I went for the Corsair HX Series 520W Modular PSU in the end, I though it might be good to have fewer leads cluttering up the case to improve air flow. 

Fingers crossed that the rest of the components withstood the PSU dying. I'll report back when it arrives.

Thanks for everyone's help. This is the 2nd time in recent years that this forum has been an absolute wealth of advice and information for me saving me time, heartache and above all cash!. I'm indebted to you.


----------



## mattlock (Dec 28, 2005)

*Re: Is my PSU dead?*

The Corsair HX series are some of the best on the market. You won't regret the purchase. 

Keep us posted on your progress. :wave:

BTW, thanks for the Kudos. That is our biggest and only reward, for the time that we freely give to TSF.


----------



## be4con (Mar 20, 2006)

*Re: Is my PSU dead?*

Bad news :sigh:

I came back from my holiday to the delivery of my shiny new Corsair. It's a fantastic looking piece of hardware.

Anyway connected it up, hit the power switch and got exactly the same response as I had with my old PSU. That is a slight click, the faintest of nudges from the fan then nothing. So far I have only tried it with just the drives disconnected from the mobo (ie the graphics, sound and memory etc still connected) but as the result is exactly the same as before I'm not anticipating any different response when I test it with the mobo stripped down to just 2 sticks of RAM.

I will try it later and report back but in the meantime if you can suggest where I might go next that would be a great help.
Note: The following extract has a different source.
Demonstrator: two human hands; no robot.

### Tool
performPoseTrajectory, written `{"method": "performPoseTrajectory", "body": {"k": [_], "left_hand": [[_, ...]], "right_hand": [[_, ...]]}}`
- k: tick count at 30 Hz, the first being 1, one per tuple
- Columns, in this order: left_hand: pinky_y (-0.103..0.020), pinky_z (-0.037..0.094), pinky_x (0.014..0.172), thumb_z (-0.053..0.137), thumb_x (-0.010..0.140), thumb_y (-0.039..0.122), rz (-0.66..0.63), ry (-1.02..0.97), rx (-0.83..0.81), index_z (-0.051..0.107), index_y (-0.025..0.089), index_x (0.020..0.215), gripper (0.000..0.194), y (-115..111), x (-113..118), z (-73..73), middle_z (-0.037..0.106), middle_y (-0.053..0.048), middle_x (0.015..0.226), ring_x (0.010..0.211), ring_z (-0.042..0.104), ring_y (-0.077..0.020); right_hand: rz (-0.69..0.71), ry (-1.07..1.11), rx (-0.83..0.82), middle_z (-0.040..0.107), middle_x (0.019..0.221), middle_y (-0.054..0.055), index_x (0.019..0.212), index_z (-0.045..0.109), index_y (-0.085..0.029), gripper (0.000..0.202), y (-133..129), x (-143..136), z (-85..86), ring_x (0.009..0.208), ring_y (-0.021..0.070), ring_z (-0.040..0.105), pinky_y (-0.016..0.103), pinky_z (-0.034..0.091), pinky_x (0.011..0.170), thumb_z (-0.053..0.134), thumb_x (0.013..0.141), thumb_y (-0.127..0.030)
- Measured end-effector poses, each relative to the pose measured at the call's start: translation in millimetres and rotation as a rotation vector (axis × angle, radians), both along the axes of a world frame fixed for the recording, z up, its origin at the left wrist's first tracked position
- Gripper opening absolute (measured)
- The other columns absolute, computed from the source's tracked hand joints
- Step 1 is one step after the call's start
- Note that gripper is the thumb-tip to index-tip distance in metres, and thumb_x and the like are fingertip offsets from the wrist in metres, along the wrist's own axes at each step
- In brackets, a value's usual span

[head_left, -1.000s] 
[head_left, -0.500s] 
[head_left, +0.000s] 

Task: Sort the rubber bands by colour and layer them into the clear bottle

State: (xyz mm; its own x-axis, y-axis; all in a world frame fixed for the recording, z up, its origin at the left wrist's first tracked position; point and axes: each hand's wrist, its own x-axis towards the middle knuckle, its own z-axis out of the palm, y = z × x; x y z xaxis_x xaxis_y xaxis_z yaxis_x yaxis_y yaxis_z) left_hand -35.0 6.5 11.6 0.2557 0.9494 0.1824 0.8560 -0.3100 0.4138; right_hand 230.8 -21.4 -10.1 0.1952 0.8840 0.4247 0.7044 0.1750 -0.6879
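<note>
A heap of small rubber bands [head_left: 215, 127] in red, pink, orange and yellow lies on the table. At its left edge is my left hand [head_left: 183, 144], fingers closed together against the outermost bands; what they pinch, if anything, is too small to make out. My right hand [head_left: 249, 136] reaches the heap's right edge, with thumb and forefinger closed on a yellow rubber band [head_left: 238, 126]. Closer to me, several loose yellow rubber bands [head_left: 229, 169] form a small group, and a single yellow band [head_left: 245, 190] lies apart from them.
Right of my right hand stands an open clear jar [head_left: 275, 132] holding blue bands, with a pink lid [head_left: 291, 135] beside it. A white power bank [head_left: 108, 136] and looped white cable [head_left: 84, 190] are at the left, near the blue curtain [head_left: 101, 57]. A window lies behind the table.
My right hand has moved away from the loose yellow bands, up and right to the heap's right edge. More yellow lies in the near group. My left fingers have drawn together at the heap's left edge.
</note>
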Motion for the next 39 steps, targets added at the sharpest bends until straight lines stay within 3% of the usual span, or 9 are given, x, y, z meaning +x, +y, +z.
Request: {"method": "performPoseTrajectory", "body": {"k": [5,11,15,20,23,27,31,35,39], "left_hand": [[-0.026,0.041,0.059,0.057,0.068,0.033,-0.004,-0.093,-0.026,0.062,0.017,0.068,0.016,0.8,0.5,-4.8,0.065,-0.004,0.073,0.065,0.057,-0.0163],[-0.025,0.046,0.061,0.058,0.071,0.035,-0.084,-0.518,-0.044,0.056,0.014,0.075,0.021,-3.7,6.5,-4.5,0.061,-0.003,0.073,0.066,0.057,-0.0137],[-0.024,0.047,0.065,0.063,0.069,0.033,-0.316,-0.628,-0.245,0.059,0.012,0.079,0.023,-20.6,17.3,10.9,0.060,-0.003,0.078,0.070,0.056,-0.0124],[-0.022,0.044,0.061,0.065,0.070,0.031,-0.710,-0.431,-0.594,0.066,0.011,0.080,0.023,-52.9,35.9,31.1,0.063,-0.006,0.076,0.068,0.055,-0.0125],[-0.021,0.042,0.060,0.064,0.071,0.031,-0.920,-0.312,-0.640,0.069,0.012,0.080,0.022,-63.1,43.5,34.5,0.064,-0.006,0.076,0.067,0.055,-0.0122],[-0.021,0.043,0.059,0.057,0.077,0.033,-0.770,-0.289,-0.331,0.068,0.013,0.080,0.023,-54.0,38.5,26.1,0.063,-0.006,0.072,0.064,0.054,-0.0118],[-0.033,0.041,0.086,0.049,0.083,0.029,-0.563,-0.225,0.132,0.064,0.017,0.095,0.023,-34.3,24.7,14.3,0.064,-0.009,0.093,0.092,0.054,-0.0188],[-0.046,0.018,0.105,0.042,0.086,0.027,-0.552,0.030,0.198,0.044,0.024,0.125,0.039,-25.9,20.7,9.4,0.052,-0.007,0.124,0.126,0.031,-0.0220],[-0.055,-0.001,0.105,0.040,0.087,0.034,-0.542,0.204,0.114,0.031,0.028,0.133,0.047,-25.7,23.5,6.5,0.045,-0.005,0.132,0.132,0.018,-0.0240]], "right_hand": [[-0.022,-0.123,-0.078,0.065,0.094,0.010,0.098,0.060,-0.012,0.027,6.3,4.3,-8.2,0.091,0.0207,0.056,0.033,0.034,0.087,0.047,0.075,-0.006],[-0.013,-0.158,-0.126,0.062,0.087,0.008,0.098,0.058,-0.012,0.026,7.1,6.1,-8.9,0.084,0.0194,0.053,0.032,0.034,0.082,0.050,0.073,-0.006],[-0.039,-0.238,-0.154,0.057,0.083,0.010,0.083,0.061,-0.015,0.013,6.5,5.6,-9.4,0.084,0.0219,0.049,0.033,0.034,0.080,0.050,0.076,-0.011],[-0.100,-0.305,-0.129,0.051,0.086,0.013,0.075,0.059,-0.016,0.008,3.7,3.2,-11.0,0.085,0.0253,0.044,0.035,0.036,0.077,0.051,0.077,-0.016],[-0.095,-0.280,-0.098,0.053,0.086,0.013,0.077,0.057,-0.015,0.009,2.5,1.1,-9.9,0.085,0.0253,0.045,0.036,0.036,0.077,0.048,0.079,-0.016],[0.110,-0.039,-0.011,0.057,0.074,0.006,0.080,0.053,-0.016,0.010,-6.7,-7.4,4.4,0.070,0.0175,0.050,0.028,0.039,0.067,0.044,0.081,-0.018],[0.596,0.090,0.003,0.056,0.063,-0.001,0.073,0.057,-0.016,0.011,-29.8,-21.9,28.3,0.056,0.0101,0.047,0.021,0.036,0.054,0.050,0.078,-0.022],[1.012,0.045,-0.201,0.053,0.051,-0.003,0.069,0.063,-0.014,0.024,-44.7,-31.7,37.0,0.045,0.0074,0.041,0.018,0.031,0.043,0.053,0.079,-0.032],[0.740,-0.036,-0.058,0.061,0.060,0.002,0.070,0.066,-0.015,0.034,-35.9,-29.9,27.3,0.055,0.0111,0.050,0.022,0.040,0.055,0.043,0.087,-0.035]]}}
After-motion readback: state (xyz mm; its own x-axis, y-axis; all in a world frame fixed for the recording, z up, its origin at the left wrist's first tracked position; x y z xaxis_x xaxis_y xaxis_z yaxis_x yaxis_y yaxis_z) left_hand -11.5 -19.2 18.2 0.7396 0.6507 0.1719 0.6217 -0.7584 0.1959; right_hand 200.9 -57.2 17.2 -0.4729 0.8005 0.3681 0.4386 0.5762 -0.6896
I guess it's sounding more likely that my mobo or CPU are fried though.


----------



## CoOkie (Oct 4, 2004)

*Re: Is my PSU dead?*

Have you tried looking at the cpu? Strip it from your mobo, remove the old thermal paste residue and re-apply some new paste. I've experienced something similar with the heatsink not properly being in contact with the cpu, so when I go to boot I get nothing. 
The fact that it's powering your dvd drive and not your mobo I would lean towards your cpu or a faulty mobo.


----------



## be4con (Mar 20, 2006)

*Re: Is my PSU dead?*

What exactly am I looking for with the CPU? Is it likely to be physically obvious if it is damaged? 

I'll need to get some thermal paste before I can do this.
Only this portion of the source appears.